Work request: Among the entries, which lines carry the string "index"? Copy every one.

-------- Exercise input --------

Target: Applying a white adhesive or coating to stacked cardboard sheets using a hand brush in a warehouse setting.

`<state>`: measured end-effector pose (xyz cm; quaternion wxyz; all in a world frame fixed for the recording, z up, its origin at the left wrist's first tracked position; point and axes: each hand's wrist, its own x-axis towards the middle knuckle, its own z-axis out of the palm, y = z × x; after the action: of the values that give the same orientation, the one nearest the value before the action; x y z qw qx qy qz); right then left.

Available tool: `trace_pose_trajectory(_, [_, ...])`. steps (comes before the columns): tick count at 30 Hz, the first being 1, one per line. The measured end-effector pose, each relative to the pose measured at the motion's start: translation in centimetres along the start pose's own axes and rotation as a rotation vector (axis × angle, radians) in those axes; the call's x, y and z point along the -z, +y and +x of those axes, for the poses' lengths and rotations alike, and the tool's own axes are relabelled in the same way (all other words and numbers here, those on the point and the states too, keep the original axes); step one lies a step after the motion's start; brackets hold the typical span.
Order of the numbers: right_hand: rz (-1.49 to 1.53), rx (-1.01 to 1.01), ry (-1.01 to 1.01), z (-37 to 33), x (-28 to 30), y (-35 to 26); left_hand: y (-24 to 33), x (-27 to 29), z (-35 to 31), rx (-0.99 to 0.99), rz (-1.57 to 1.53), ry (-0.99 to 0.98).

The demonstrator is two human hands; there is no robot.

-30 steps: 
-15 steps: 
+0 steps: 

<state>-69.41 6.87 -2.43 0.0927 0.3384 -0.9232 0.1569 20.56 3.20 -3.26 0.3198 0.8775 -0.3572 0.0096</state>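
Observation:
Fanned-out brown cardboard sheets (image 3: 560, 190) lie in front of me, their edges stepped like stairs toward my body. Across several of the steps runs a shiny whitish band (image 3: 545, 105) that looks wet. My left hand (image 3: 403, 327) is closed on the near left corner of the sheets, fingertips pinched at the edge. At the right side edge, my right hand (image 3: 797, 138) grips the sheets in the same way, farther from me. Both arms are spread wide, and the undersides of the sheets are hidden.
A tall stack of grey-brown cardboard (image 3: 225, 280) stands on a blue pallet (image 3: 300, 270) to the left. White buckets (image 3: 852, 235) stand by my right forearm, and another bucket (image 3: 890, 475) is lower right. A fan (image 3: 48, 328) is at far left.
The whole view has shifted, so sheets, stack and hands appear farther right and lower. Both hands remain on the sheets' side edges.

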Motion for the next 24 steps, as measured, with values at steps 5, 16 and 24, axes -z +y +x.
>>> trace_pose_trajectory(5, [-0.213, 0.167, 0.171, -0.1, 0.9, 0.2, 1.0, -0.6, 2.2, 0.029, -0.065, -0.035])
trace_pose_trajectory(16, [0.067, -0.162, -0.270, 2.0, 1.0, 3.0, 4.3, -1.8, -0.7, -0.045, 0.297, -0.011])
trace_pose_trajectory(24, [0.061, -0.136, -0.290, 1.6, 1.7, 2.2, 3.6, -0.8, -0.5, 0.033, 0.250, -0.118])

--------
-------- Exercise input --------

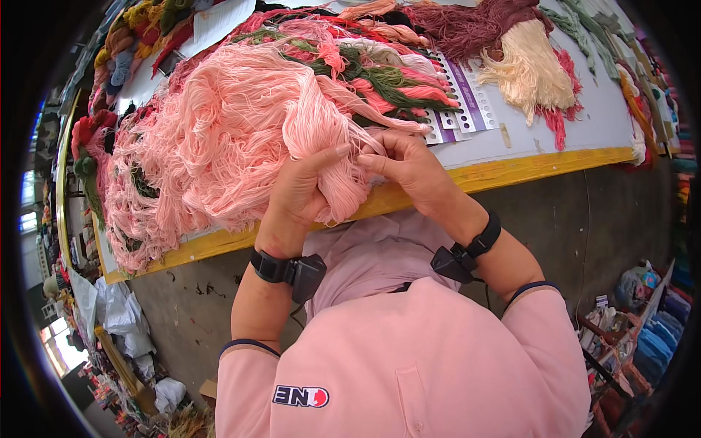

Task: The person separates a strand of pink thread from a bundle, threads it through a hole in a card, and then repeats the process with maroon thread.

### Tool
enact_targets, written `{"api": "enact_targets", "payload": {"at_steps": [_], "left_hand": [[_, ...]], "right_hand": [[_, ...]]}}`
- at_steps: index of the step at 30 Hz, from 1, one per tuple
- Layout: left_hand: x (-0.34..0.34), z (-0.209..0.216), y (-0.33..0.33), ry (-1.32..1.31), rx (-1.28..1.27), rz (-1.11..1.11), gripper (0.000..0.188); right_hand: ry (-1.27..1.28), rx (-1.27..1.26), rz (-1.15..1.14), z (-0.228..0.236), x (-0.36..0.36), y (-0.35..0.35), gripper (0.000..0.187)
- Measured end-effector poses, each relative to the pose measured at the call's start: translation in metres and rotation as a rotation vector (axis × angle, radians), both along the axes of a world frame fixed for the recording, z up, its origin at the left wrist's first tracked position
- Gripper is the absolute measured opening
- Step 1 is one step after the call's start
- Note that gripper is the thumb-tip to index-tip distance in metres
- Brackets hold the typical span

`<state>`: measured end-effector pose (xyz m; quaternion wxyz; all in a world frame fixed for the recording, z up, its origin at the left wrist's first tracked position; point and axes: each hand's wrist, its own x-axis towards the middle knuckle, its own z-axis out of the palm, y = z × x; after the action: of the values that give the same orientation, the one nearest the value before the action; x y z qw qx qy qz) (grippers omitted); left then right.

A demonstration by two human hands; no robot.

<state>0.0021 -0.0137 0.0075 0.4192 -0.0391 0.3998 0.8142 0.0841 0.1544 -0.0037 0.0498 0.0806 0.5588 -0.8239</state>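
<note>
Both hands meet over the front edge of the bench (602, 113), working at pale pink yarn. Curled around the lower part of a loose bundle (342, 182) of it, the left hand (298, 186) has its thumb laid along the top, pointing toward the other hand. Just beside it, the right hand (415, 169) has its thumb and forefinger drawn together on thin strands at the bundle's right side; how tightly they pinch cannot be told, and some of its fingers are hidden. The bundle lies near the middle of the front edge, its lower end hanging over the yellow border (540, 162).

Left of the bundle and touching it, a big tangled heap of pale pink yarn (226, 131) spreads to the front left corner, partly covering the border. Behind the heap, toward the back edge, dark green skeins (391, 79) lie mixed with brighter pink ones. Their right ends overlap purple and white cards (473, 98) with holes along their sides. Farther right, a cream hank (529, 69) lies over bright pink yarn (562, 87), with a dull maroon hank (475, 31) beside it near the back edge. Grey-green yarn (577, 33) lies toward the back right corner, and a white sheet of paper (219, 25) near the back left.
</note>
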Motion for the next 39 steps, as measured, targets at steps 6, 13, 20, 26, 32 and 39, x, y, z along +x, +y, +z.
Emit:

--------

Output of the exercise:
- at_steps: index of the step at 30 Hz, from 1, one per tuple
- Note that gripper is the thumb-tip to index-tip distance in metres

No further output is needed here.